**WHAT THE TASK ASKS**
Line by line, print the records exactly.

--- INPUT Enclosed Below ---

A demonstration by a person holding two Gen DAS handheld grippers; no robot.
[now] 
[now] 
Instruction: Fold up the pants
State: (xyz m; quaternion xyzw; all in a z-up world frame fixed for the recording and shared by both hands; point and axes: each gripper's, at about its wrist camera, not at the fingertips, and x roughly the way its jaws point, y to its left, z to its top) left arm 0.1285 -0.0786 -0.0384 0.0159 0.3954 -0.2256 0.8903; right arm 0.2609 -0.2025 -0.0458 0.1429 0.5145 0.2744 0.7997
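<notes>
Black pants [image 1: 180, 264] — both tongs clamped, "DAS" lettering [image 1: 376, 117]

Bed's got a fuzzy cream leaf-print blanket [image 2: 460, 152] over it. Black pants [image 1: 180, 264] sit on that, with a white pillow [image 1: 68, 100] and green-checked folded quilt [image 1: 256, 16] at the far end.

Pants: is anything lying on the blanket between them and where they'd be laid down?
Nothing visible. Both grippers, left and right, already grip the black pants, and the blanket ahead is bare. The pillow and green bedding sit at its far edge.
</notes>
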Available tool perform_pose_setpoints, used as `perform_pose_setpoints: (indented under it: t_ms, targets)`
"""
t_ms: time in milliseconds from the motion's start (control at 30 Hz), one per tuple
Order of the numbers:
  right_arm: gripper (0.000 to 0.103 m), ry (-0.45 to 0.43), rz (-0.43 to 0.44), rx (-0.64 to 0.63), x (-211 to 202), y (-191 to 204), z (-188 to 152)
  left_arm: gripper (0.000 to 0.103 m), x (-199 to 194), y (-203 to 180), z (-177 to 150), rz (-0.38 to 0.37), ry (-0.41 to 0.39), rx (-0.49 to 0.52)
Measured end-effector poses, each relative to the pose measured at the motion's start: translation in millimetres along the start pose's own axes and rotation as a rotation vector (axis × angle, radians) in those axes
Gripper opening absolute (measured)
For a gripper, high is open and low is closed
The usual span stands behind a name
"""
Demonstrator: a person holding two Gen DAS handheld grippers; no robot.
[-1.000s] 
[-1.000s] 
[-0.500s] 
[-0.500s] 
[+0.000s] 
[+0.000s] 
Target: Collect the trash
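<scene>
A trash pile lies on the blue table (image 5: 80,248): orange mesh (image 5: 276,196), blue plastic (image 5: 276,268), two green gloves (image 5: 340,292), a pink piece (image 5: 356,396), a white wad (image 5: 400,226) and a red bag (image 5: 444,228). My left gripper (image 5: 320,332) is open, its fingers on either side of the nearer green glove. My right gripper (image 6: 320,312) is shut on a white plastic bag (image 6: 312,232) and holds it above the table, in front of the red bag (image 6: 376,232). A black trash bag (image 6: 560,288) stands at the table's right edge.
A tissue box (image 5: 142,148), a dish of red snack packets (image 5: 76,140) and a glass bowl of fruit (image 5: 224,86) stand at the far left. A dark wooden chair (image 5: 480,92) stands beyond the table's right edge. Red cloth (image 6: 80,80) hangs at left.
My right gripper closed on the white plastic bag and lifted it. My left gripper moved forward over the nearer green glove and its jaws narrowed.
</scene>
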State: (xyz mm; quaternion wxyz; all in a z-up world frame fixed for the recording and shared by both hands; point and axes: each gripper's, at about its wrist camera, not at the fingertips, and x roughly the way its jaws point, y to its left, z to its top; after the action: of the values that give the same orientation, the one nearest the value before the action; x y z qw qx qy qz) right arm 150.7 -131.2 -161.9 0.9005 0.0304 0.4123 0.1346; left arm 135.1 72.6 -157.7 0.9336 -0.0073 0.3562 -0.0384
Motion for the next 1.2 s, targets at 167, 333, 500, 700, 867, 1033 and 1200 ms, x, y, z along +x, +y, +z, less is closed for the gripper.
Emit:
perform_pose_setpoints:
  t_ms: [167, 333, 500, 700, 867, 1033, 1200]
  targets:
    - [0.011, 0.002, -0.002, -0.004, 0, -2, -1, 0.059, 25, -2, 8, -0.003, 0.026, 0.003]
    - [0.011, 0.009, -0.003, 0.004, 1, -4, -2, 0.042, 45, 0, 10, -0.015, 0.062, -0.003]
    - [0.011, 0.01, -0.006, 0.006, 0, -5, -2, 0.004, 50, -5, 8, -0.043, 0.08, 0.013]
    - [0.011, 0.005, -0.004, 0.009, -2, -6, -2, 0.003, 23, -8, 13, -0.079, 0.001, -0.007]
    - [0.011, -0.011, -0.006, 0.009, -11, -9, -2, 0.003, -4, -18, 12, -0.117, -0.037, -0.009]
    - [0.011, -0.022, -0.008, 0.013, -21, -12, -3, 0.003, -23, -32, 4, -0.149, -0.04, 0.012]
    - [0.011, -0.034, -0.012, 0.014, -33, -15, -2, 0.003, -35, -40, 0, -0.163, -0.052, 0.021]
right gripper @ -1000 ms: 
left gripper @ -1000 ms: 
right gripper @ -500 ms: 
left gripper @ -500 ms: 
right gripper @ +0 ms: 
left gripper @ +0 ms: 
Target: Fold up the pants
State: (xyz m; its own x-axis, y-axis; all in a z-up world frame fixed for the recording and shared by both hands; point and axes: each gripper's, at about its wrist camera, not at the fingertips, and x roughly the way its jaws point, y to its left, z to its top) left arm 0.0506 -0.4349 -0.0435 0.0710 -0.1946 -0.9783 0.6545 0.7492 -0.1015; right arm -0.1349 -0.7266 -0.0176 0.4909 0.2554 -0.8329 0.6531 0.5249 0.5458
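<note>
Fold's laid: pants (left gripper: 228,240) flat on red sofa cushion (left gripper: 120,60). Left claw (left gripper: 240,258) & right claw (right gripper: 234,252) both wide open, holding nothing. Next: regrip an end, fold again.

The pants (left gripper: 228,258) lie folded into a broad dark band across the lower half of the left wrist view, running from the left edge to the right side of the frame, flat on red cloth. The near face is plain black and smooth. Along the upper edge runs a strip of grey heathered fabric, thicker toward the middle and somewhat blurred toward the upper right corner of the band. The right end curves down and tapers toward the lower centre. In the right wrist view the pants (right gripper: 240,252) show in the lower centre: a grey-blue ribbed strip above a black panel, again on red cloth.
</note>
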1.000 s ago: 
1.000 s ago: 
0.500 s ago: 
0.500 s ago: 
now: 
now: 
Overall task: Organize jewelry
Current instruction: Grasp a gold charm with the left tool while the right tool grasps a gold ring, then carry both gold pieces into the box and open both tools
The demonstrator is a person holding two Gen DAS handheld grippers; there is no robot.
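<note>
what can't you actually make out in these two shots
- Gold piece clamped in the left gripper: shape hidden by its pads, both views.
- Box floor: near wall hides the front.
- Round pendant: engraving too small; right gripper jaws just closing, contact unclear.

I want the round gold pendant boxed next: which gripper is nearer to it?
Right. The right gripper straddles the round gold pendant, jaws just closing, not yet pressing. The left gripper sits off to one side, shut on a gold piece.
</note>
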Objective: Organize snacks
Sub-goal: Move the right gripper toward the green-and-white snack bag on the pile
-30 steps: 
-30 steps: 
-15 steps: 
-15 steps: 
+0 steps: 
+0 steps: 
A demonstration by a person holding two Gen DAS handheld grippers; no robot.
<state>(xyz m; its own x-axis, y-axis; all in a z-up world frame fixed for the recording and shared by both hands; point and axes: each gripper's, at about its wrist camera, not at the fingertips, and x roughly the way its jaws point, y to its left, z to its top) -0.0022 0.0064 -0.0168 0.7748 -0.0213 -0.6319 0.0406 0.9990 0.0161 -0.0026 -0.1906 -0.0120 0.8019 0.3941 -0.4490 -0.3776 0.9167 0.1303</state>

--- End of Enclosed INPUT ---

**SOLUTION FOR THIS PROBLEM**
A demonstration by a person holding two Gen DAS handheld grippers; no robot.
[now] 
[now] 
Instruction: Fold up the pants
State: (xyz m; quaternion xyzw; all in a z-up world frame fixed for the recording and shared by both hands; point and axes: each gripper's, at about its wrist camera, not at the fingertips, and x roughly the way its jaws point, y to its left, z to its top) left arm 0.1285 -0.0786 -0.0384 0.0159 0.3954 -0.2256 0.8903; right arm 0.2609 -0.2025 -0.0458 0.1429 0.5145 0.2744 0.7997
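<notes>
Black pants [image 1: 180, 264] — both tongs clamped, "DAS" lettering [image 1: 376, 117]

Bed's got a fuzzy cream leaf-print blanket [image 2: 460, 152] over it. Black pants [image 1: 180, 264] sit on that, with a white pillow [image 1: 68, 100] and green-checked folded quilt [image 1: 256, 16] at the far end.

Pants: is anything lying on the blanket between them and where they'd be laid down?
Nothing visible. Both grippers, left and right, already grip the black pants, and the blanket ahead is bare. The pillow and green bedding sit at its far edge.
</notes>
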Available tool perform_pose_setpoints, used as `perform_pose_setpoints: (indented under it: t_ms, targets)`
"""
t_ms: time in milliseconds from the motion's start (control at 30 Hz), one per tuple
Order of the numbers:
  right_arm: gripper (0.000 to 0.103 m), ry (-0.45 to 0.43), rz (-0.43 to 0.44), rx (-0.64 to 0.63), x (-211 to 202), y (-191 to 204), z (-188 to 152)
  left_arm: gripper (0.000 to 0.103 m), x (-199 to 194), y (-203 to 180), z (-177 to 150), rz (-0.38 to 0.37), ry (-0.41 to 0.39), rx (-0.49 to 0.52)
Measured end-effector poses, each relative to the pose measured at the motion's start: translation in millimetres along the start pose's own axes and rotation as a rotation vector (axis × angle, radians) in those axes
Gripper opening absolute (measured)
For a gripper, high is open and low is closed
The usual span stands behind a name
"""
Demonstrator: a person holding two Gen DAS handheld grippers; no robot.
[-1.000s] 
[-1.000s] 
[-0.500s] 
[-0.500s] 
[+0.000s] 
[+0.000s] 
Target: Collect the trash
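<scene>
A trash pile lies on the blue table (image 5: 80,248): orange mesh (image 5: 276,196), blue plastic (image 5: 276,268), two green gloves (image 5: 340,292), a pink piece (image 5: 356,396), a white wad (image 5: 400,226) and a red bag (image 5: 444,228). My left gripper (image 5: 320,332) is open, its fingers on either side of the nearer green glove. My right gripper (image 6: 320,312) is shut on a white plastic bag (image 6: 312,232) and holds it above the table, in front of the red bag (image 6: 376,232). A black trash bag (image 6: 560,288) stands at the table's right edge.
A tissue box (image 5: 142,148), a dish of red snack packets (image 5: 76,140) and a glass bowl of fruit (image 5: 224,86) stand at the far left. A dark wooden chair (image 5: 480,92) stands beyond the table's right edge. Red cloth (image 6: 80,80) hangs at left.
My right gripper closed on the white plastic bag and lifted it. My left gripper moved forward over the nearer green glove and its jaws narrowed.
</scene>
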State: (xyz mm; quaternion wxyz; all in a z-up world frame fixed for the recording and shared by both hands; point and axes: each gripper's, at about its wrist camera, not at the fingertips, and x roughly the way its jaws point, y to its left, z to its top; after the action: of the values that give the same orientation, the one nearest the value before the action; x y z qw qx qy qz) right arm 150.7 -131.2 -161.9 0.9005 0.0304 0.4123 0.1346; left arm 135.1 72.6 -157.7 0.9336 -0.0073 0.3562 -0.0384
Motion for the next 1.2 s, targets at 167, 333, 500, 700, 867, 1033 and 1200 ms, x, y, z along +x, +y, +z, less is closed for the gripper.
Emit:
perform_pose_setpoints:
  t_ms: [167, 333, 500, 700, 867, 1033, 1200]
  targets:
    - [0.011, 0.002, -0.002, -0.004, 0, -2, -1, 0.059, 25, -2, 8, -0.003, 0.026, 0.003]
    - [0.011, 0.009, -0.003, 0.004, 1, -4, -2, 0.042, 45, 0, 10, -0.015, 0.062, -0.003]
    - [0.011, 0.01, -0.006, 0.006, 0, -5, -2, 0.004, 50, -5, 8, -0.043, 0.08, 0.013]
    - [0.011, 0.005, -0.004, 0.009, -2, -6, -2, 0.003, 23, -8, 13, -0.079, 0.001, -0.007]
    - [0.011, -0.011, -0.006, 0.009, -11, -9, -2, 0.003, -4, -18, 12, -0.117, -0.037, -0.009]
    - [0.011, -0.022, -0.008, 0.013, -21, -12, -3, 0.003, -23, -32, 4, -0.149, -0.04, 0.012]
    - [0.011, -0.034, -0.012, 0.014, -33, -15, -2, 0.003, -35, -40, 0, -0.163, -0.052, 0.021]
right gripper @ -1000 ms: 
left gripper @ -1000 ms: 
right gripper @ -500 ms: 
left gripper @ -500 ms: 
right gripper @ +0 ms: 
left gripper @ +0 ms: 
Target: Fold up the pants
State: (xyz m; its own x-axis, y-axis; all in a z-up world frame fixed for the recording and shared by both hands; point and axes: each gripper's, at about its wrist camera, not at the fingertips, and x roughly the way its jaws point, y to its left, z to its top) left arm 0.0506 -0.4349 -0.0435 0.0710 -0.1946 -0.9783 0.6545 0.7492 -0.1015; right arm -0.1349 -0.7266 -0.0176 0.4909 0.2554 -0.8329 0.6531 0.5249 0.5458
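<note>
Fold's laid: pants (left gripper: 228,240) flat on red sofa cushion (left gripper: 120,60). Left claw (left gripper: 240,258) & right claw (right gripper: 234,252) both wide open, holding nothing. Next: regrip an end, fold again.

The pants (left gripper: 228,258) lie folded into a broad dark band across the lower half of the left wrist view, running from the left edge to the right side of the frame, flat on red cloth. The near face is plain black and smooth. Along the upper edge runs a strip of grey heathered fabric, thicker toward the middle and somewhat blurred toward the upper right corner of the band. The right end curves down and tapers toward the lower centre. In the right wrist view the pants (right gripper: 240,252) show in the lower centre: a grey-blue ribbed strip above a black panel, again on red cloth.
</note>
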1.000 s ago: 
1.000 s ago: 
0.500 s ago: 
0.500 s ago: 
now: 
now: 
Overall task: Organize jewelry
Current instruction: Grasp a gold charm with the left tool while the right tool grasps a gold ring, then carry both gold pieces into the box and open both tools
The demonstrator is a person holding two Gen DAS handheld grippers; there is no robot.
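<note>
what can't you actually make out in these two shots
- Gold piece clamped in the left gripper: shape hidden by its pads, both views.
- Box floor: near wall hides the front.
- Round pendant: engraving too small; right gripper jaws just closing, contact unclear.

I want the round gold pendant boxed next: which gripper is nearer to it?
Right. The right gripper straddles the round gold pendant, jaws just closing, not yet pressing. The left gripper sits off to one side, shut on a gold piece.
</note>
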Objective: Organize snacks
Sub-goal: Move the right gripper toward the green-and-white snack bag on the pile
-30 steps: 
-30 steps: 
-15 steps: 
-15 steps: 
+0 steps: 
+0 steps: 
A demonstration by a person holding two Gen DAS handheld grippers; no robot.
<state>(xyz m; its own x-axis, y-axis; all in a z-up world frame fixed for the recording and shared by both hands; point and axes: each gripper's, at about its wrist camera, not at the fingertips, and x roughly the way its jaws point, y to its left, z to its top) -0.0022 0.0064 -0.0168 0.7748 -0.0213 -0.6319 0.0406 0.9990 0.0161 -0.0026 -0.1906 -0.0120 0.8019 0.3941 -0.4490 -0.3776 0.9167 0.1303</state>

The answer requires no additions.